ACTIVITY
Every line below from the one with "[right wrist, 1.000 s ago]" through the one with "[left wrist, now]" is to be repeated exactly, with no picture among them.

RAW DATA

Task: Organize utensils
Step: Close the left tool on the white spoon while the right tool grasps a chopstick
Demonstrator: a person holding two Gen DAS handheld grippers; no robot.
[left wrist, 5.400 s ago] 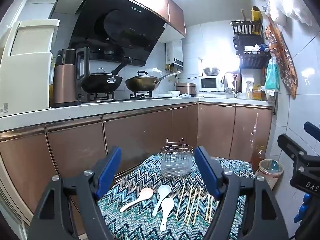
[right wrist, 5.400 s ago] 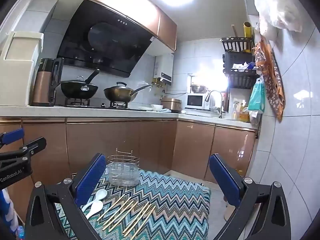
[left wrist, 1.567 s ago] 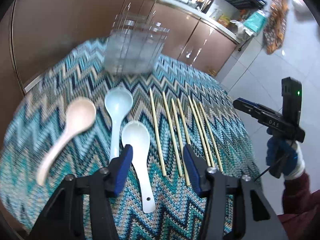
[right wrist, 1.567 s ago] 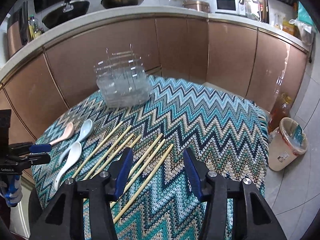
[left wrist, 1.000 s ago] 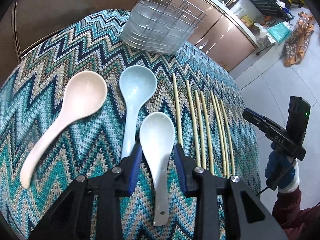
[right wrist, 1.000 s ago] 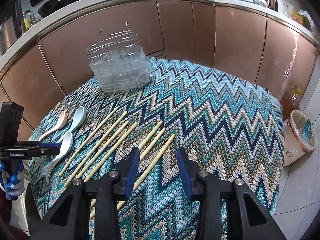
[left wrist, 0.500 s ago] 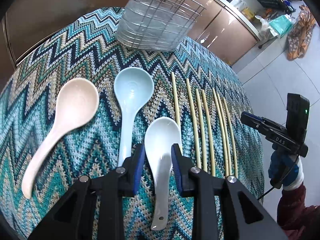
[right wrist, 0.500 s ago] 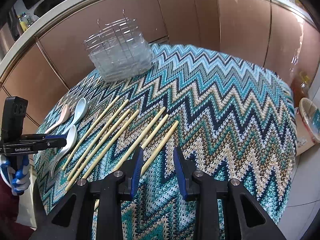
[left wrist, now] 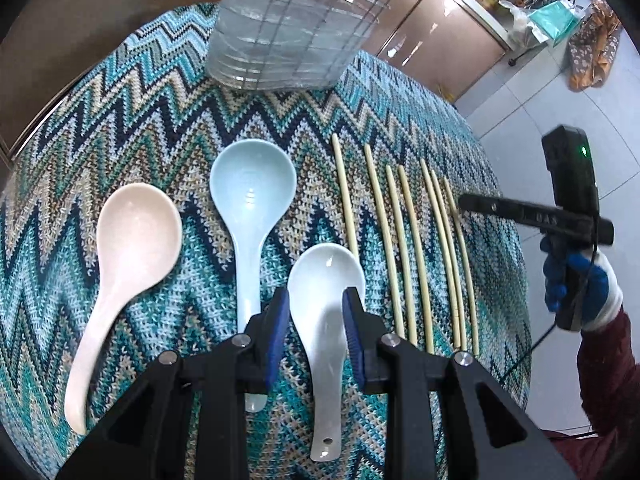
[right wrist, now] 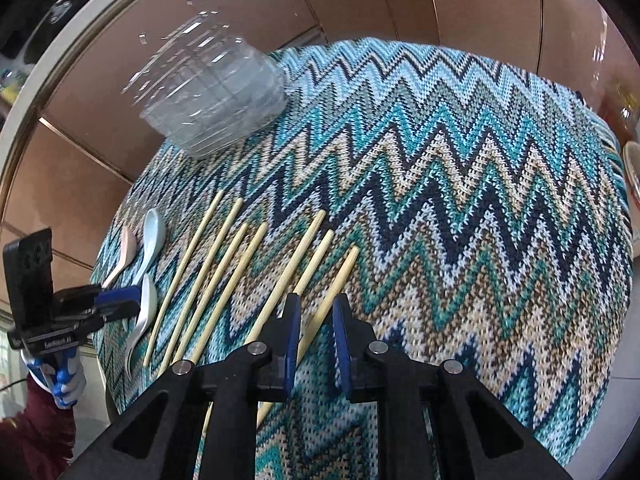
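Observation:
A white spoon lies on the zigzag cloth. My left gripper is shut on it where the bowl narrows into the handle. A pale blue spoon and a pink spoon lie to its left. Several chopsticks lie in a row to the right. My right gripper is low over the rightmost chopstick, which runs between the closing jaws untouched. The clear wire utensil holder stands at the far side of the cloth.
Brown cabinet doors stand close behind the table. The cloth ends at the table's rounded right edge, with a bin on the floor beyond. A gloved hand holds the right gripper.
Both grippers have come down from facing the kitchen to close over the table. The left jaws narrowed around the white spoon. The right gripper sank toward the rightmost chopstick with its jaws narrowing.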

THE COMPLETED TASK
[right wrist, 1.000 s ago] 
[left wrist, 0.500 s ago] 
[right wrist, 0.500 s ago] 
[left wrist, now] 

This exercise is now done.